*Exercise description:*
Search the entries for the string "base" and give the number of lines that hold it, nothing more.

= = = = = = =

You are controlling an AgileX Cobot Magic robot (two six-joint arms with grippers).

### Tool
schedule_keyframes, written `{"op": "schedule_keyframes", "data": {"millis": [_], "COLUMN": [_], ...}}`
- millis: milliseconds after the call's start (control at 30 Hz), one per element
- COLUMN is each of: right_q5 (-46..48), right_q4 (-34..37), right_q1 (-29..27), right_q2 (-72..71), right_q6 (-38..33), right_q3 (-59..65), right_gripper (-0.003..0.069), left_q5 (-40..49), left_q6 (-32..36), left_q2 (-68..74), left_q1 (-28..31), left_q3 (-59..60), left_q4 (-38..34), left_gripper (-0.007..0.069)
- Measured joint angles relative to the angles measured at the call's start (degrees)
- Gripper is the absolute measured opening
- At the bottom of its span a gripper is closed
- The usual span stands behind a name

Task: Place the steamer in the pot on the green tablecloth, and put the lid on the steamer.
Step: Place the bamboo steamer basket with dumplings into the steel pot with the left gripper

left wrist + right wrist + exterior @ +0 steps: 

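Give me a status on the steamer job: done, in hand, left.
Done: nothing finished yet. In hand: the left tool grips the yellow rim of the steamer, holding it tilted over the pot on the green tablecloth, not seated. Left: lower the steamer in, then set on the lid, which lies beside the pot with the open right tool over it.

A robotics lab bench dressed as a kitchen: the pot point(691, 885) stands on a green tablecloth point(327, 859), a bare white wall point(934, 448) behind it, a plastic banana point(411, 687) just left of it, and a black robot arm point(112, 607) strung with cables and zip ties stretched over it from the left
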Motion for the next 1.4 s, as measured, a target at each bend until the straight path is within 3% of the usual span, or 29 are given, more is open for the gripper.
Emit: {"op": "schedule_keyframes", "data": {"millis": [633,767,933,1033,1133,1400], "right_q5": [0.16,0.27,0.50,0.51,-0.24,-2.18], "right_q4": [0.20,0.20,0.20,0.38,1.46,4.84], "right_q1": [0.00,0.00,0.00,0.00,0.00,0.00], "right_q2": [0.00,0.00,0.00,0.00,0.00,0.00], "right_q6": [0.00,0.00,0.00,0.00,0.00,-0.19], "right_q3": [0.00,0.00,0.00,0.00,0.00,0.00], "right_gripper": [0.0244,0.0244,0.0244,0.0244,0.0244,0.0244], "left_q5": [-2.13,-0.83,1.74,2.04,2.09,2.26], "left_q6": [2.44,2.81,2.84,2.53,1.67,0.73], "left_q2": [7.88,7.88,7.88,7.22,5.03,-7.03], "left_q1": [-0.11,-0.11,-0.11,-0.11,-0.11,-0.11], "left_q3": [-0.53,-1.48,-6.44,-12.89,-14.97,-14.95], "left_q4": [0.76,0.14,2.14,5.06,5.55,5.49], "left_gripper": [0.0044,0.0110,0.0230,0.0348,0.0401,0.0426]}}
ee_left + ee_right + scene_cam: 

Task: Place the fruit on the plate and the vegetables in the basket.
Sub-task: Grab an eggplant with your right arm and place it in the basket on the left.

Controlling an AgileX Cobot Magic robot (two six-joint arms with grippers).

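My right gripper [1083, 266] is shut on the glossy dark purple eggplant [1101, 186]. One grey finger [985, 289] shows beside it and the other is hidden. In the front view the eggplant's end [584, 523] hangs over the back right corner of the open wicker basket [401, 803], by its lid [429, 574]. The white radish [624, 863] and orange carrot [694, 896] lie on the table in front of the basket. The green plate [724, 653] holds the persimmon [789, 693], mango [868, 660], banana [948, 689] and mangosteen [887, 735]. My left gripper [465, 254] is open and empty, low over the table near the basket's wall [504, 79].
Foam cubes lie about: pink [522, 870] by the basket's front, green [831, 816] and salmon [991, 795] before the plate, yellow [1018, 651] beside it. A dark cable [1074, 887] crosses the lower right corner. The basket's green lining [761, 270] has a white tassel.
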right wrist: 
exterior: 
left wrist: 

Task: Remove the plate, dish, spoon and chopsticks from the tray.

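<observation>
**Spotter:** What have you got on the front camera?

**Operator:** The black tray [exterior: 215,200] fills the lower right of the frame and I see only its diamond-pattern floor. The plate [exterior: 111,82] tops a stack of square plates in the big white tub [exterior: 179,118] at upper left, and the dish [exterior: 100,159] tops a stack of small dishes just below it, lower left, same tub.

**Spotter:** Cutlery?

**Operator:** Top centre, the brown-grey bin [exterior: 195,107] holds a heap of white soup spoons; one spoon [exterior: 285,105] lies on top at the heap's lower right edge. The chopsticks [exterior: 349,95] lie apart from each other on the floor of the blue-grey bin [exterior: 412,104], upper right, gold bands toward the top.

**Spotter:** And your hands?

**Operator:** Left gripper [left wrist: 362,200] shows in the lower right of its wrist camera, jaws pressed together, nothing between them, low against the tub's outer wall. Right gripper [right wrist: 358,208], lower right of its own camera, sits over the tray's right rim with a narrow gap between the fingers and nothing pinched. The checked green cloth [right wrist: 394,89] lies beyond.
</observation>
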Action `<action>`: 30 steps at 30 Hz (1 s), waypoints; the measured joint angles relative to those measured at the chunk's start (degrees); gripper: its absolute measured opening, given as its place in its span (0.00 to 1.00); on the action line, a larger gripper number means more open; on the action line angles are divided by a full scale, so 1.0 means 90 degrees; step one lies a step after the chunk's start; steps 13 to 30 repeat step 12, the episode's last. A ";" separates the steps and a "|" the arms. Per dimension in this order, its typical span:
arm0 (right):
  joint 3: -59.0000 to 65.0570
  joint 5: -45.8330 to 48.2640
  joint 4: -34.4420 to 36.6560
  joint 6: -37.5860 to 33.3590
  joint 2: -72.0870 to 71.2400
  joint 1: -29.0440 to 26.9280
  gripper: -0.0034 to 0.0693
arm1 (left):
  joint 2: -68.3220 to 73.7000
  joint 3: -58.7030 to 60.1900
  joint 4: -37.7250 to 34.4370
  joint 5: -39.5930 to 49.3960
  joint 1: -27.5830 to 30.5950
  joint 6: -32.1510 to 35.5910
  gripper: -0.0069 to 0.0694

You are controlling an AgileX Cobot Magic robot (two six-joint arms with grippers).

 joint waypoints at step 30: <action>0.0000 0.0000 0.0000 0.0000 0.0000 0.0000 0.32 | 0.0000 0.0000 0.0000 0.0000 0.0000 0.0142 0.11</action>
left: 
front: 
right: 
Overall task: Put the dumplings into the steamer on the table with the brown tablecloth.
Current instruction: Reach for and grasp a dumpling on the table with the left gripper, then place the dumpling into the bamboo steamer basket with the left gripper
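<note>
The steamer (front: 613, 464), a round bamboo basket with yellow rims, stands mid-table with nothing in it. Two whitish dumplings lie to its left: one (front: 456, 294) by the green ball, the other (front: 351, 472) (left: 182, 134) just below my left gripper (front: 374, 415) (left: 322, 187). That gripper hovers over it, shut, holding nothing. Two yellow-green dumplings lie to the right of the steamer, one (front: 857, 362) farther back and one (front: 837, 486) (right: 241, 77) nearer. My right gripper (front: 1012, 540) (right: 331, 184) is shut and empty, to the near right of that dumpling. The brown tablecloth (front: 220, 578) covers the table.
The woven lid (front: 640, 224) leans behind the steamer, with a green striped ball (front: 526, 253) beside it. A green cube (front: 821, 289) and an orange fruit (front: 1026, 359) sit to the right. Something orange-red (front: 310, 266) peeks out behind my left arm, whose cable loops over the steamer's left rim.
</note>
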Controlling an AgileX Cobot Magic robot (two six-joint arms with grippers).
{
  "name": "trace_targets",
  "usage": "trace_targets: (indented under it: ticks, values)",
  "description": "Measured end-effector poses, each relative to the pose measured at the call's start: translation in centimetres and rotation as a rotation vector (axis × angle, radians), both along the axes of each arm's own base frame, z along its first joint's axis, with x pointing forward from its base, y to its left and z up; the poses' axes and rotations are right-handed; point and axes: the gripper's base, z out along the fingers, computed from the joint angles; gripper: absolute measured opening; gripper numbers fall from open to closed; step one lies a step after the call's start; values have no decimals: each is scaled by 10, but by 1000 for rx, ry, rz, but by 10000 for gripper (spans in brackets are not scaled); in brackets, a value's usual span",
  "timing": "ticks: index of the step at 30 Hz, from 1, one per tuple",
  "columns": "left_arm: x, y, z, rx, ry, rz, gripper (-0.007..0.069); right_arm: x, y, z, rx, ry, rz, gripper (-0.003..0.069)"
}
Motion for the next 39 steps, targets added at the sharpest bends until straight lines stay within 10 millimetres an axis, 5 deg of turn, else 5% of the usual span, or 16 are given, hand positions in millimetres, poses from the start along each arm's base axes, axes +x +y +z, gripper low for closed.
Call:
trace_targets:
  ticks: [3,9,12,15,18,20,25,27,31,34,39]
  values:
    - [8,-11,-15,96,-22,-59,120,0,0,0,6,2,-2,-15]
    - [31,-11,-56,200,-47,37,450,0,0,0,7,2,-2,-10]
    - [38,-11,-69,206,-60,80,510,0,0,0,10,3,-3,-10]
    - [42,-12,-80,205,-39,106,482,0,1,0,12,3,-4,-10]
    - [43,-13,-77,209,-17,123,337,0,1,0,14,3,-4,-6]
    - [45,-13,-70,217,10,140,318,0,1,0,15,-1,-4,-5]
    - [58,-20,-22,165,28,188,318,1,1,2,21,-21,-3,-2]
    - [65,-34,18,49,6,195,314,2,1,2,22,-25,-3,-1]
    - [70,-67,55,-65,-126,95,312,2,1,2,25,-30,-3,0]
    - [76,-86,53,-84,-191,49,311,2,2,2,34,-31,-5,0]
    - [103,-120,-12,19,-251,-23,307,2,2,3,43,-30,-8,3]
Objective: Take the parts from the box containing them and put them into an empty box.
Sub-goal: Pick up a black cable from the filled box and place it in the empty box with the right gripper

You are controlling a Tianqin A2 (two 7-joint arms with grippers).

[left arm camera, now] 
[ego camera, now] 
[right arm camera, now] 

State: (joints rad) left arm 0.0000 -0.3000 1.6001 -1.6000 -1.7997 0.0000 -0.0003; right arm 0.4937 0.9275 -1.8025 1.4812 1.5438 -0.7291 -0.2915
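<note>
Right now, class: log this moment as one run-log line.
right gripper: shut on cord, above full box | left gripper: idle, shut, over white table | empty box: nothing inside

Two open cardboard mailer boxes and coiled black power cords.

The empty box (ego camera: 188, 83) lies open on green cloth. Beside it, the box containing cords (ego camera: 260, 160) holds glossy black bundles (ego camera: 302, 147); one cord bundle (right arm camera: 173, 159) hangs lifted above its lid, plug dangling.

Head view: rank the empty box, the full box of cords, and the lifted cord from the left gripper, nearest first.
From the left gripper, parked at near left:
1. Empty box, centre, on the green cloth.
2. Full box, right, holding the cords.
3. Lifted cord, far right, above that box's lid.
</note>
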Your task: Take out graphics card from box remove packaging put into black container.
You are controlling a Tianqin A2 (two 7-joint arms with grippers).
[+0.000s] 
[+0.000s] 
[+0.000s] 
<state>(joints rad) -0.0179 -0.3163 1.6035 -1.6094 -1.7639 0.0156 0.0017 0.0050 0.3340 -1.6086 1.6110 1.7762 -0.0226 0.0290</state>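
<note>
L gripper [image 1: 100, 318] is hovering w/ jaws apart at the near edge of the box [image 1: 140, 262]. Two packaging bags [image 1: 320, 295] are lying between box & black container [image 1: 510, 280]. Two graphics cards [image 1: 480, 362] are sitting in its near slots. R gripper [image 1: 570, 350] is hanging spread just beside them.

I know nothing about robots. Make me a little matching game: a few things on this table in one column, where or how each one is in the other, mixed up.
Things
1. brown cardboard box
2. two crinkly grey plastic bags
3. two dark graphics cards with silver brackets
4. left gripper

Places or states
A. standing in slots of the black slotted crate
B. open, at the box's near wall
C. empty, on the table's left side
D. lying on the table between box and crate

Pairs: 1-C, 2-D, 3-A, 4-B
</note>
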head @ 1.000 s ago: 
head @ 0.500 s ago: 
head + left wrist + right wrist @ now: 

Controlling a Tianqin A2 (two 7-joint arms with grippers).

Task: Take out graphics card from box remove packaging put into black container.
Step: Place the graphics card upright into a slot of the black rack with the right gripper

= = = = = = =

*Task response:*
2